# Streets Of America Project



## loudufrane (Jul 3, 2004)

Hi  

I just joined and there is SO much to see and so much to read, but I wanted to post this little notice for all that may be interested.

I started a project this week called Streets of America Online! It's main focus is street photography, the concept is that people from all over the United States can share / add  their photographs to the site, every photograph submitted is linked to the artist's site.

I love the USA, and I basically wanted to create a place where people can *really *see it.
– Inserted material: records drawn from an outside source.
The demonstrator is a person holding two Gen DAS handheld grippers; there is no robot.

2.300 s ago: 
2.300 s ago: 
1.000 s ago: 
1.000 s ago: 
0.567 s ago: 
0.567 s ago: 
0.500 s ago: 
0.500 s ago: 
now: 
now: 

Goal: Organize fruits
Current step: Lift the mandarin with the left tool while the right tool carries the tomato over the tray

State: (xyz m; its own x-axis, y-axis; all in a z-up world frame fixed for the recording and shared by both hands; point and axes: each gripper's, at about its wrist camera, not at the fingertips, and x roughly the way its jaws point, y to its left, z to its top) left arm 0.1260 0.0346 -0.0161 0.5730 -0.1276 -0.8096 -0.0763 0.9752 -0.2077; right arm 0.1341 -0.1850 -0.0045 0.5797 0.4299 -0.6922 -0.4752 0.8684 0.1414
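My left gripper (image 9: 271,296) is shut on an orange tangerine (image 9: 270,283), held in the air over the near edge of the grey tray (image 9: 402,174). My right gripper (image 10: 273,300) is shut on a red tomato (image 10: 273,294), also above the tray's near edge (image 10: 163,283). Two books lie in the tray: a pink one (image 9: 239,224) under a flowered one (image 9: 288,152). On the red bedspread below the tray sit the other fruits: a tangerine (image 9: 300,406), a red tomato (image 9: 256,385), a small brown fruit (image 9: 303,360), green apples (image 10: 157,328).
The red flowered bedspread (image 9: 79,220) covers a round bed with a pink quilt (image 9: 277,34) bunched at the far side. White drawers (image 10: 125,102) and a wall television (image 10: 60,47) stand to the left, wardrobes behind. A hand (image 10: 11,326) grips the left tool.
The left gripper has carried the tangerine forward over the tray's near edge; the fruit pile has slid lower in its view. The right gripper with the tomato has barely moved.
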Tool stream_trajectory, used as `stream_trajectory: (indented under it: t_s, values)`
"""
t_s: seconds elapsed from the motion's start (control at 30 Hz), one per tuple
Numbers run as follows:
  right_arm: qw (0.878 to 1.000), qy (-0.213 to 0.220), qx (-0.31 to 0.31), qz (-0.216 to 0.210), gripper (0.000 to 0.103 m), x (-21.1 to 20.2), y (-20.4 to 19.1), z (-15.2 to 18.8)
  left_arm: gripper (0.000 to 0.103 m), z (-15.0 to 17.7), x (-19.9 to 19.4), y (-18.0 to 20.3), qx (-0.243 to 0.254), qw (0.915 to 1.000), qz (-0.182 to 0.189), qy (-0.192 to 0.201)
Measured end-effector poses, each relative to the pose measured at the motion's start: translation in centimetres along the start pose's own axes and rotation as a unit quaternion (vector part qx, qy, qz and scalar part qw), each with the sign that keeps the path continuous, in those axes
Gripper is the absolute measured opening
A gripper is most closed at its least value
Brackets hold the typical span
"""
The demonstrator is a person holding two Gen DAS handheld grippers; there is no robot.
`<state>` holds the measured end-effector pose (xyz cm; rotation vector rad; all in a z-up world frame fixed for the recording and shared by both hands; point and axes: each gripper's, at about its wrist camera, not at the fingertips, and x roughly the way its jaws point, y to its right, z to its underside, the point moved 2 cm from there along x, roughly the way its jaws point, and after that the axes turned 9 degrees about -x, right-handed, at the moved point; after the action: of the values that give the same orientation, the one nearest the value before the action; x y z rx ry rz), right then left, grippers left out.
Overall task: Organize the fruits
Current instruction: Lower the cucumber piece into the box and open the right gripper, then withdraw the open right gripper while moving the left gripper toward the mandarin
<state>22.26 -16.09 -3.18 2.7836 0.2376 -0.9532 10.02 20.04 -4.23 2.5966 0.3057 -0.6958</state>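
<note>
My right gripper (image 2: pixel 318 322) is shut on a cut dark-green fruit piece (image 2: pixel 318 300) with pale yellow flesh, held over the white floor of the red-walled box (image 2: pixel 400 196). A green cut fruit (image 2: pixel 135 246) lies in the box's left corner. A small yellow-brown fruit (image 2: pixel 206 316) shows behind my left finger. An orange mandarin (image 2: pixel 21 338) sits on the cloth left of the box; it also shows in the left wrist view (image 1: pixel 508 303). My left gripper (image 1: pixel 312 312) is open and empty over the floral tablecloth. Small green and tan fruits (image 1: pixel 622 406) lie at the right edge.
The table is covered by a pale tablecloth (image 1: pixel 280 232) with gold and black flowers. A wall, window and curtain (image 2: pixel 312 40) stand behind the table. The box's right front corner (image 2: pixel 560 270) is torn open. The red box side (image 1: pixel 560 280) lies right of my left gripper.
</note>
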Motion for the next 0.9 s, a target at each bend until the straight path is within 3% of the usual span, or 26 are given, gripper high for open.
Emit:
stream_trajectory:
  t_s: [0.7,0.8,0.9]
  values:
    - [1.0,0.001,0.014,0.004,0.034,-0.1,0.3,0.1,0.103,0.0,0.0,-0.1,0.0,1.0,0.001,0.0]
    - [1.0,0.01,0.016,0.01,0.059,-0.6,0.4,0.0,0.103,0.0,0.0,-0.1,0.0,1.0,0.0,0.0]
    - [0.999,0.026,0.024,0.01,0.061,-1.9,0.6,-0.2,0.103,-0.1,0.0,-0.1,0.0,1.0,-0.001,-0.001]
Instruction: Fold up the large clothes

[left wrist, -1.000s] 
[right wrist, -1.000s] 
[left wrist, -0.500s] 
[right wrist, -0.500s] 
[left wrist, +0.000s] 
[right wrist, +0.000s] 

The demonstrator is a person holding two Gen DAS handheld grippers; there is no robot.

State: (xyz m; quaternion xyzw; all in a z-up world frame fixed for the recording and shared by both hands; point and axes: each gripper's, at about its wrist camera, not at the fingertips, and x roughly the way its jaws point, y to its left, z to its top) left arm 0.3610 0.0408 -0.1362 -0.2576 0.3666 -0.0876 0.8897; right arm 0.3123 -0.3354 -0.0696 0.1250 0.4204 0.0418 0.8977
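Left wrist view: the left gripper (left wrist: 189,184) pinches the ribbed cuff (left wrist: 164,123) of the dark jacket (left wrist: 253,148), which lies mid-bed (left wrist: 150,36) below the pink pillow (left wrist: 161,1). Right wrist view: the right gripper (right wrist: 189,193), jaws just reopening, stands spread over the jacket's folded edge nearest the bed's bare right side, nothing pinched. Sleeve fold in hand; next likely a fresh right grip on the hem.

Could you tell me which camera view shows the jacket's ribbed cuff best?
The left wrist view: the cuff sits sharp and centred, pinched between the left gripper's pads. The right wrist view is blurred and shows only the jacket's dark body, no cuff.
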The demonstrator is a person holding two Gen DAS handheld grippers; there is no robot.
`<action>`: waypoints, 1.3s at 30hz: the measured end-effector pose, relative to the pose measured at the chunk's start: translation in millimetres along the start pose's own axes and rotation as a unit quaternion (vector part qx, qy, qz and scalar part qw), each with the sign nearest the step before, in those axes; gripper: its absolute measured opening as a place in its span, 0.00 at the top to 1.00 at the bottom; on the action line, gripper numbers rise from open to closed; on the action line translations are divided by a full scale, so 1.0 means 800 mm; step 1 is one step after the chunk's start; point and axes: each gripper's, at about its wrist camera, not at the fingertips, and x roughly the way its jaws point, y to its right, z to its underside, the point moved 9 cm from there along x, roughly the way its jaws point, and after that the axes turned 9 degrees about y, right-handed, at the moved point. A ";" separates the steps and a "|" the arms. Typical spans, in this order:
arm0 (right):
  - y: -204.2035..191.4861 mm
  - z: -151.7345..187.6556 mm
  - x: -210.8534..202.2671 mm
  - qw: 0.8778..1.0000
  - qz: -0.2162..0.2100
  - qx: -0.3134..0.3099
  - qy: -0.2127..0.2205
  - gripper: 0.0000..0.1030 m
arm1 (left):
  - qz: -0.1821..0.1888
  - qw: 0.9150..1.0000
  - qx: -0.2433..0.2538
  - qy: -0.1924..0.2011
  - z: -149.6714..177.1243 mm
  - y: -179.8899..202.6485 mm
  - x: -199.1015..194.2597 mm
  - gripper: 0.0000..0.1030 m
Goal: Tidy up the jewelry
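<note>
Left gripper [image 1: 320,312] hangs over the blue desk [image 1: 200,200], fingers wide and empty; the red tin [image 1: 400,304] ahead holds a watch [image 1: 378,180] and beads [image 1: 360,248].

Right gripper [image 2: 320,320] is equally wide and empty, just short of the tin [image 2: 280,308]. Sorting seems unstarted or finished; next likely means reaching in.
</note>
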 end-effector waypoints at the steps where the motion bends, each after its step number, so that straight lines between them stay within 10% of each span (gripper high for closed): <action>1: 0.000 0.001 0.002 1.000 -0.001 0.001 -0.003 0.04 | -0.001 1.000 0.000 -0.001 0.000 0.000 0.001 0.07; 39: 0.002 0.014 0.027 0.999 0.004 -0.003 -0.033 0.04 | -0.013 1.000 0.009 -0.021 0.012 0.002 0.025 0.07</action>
The good, the bad, and the ugly. However, since I am not able to travel to every city in this great country, I thought it would be great for others to join in.

So I hope you will join me and add to my project once in a while.  

Thanks!! :camera:


----------



## StvShoop (Jul 4, 2004)

hey man, welcome.
i like your intro and your concept, interesting and bold. looks like you have quite a bit of interest already too 
tell me about the urban focus... wv is an oddity when it comes to urbanity (maybe you know, since you're in ohio?). maybe i try this thing sometime, but i'm unsure if wv could fit your theme (closest thing we have to a social center is walmart  :cry: ).
good luck with the project


----------



## loudufrane (Jul 4, 2004)

hey StvShoop,

thanks for your reply, getting some snaps of West Virginia would be great, and yeah Ohio is mostly green   too.

B.T.W. you have some awesome photos posted on your site under 'MY JULY 1" .. it's cool!


----------



## StvShoop (Jul 4, 2004)

thanks man

i'll see if i can spot some city around here


----------



## Canon Fan (Jul 4, 2004)

I'll see if I have any shots of downtown mainstreet (tourist hell!) Cedarburg, WI. for ya!


----------



## loudufrane (Jul 4, 2004)

Thanks guys, I am looking forward to it!  


Have a HAPPY 4TH OF JULY !


----------